Writer's picture: greenebarrettgreenebarrett

Several years ago, we started work on a project about state contracts. The idea was to utilize the contract databases that the ten biggest states were putting up on much-heralded transparency websites to analyze trends in state contracts.


This turned out to be a highly complex and frustrating task. We never were able to finish. Contract data was entered inconsistently. Contract information lacked timeliness and was often incomplete. Many data fields were blank.


Our effort to analyze the information from databases of state contracts ended in early 2014. We’re sure there have been improvements since then and we’d love to try again. But a June 2017 audit by the California State Auditor provides a warning that we would run into similar obstacles today. Looking at the Department of General Services and the California Department of Technology, the audit found countless problems.


In a letter to the Governor and legislative leaders, auditor Elaine Howle wrote:  “General services did not ensure the integrity of the data in the database it created to track the State’s contracts.
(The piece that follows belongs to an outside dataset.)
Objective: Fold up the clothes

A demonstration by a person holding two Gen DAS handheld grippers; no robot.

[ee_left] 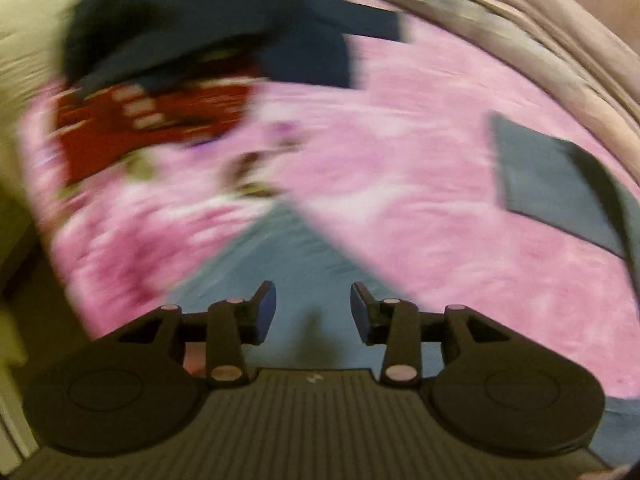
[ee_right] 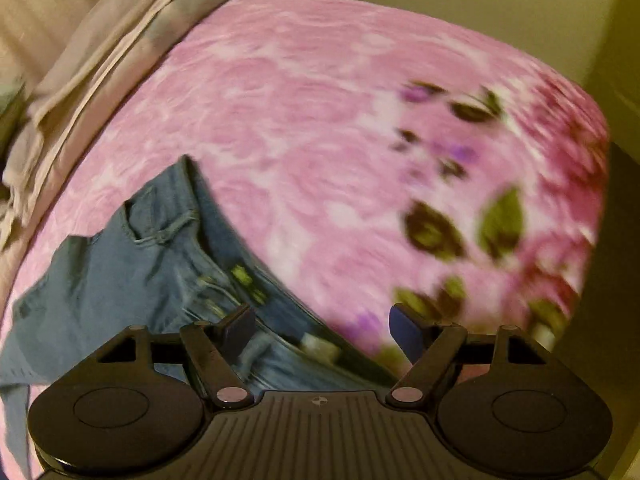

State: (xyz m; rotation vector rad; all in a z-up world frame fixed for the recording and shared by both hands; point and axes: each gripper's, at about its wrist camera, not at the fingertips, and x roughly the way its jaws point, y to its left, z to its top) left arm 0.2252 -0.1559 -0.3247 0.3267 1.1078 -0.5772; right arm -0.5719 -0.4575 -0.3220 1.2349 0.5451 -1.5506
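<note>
A big pink blanket with flowers on it covered the bed. In the left wrist view, the left gripper sat low in the middle of the frame. Its two fingers were spread apart and held nothing. A leg of the blue denim jeans lay under them and ran up toward the middle. In the upper left was a blurry pile of dark blue clothes with a red cloth with white marks under it. A flat grey-blue cloth lay at the right edge.

In the right wrist view, the right gripper was low in the frame, its fingers wide apart and empty. The top of the jeans, with the waist and pocket, lay in the lower left, passing under the left finger. Crumpled beige bedding was in the upper left.
</note>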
As a result of its lack of oversight, the database contained numerous errors, essentially rendering it ineffective for its intended purpose.”


Yesterday, we talked with Howle about the audit. She knows there’s enormous potential to learn more about the state’s contracting decisions by analyzing state data. “But if the data going in is bad, no matter how you analyze it, it’s going to give you bad information.”
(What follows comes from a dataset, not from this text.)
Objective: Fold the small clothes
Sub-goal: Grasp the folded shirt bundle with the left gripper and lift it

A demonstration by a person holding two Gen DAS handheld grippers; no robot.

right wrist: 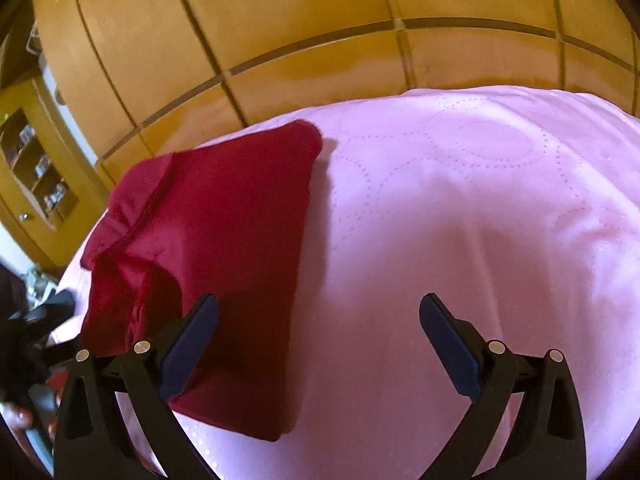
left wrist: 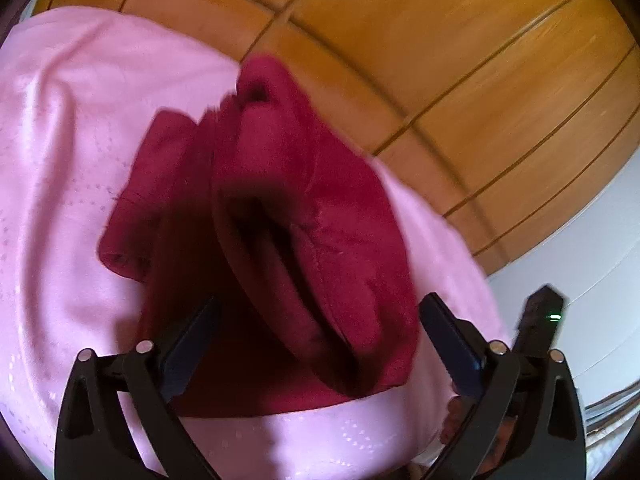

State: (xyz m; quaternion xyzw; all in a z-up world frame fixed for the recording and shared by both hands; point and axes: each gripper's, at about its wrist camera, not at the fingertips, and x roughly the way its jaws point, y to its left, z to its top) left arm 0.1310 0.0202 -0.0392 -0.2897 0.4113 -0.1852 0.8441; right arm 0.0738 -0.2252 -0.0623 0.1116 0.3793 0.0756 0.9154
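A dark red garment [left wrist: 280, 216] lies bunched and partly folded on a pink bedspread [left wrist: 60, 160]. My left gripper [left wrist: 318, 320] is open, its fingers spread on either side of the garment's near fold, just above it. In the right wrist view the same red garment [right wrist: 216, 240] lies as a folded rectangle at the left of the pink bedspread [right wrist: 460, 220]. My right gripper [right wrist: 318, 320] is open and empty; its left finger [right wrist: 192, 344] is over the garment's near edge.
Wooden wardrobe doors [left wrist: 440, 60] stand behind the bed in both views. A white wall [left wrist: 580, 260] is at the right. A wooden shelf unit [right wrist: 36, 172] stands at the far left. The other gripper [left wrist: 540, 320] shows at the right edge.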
Poor data quality is a constant headache for her office and just about every other state audit and evaluation office, as we chronicled in the Causes, Costs and Consequences of Bad Government Data, our July 2015 cover story in Governing magazine.  The California State Auditor’s office has focused on this issue to such an extent that every two years, it releases a data reliability report, which summarizes the data problems it has found in multiple audits.


In talking with Howle, several issues stood out relating to the contract database audit. The audit found that agencies were often entering data into the system incorrectly and inconsistently. Multiple contracts and contract amendments were missing from the database. Contracts were also identified as competitively bid, when they weren’t. For example, the Department of Motor Vehicles listed a $34 million contract as competitively bid. When auditors looked more closely, only the original $3 million contract was competitively bid. The original contract was subsequently amended “nine times, without competition,” increasing its value to $34 million.
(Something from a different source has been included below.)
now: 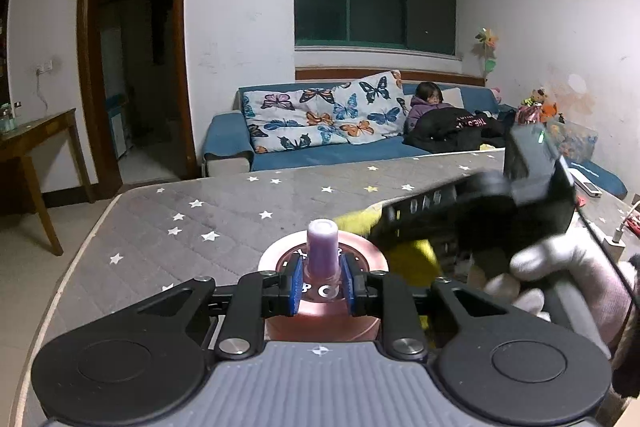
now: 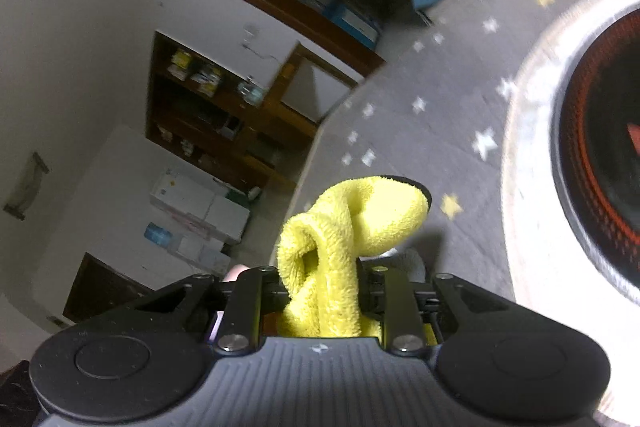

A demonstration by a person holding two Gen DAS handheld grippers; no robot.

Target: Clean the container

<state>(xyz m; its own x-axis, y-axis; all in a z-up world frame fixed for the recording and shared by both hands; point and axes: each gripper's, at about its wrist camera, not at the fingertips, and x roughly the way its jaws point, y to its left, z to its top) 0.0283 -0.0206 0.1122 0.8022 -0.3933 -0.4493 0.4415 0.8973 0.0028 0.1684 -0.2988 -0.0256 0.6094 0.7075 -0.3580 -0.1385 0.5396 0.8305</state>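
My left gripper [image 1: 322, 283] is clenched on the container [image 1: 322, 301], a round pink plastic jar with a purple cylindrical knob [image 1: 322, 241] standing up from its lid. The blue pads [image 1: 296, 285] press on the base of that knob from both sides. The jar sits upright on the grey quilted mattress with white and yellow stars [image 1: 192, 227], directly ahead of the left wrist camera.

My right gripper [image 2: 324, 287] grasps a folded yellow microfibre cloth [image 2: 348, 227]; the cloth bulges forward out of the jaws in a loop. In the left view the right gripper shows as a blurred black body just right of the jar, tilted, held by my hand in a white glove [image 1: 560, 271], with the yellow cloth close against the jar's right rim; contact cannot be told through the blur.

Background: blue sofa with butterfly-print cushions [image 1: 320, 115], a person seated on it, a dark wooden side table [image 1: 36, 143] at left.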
The audit covered database issues that occurred between July 2011 and December 2015. In January 2016, the General Services department began transitioning to an expensive new database, but Howle is troubled that many of the same data quality problems remain.  “We’re very worried about the problems continuing with the new system,” she told us.


Currently, agency personnel still lack training that would help improve the data inputting process. Information is still inconsistent. In addition, the new database, like the old one, lacks comprehensible easy to access information on contract amendments.


The conclusion of the audit and its recommendations centered on the need for far more oversight of data quality by both General Services and the Department of Technology, greater attention to the analysis of the data, and heightened enforcement of rules to prevent unnecessary use of non-competitive contracts.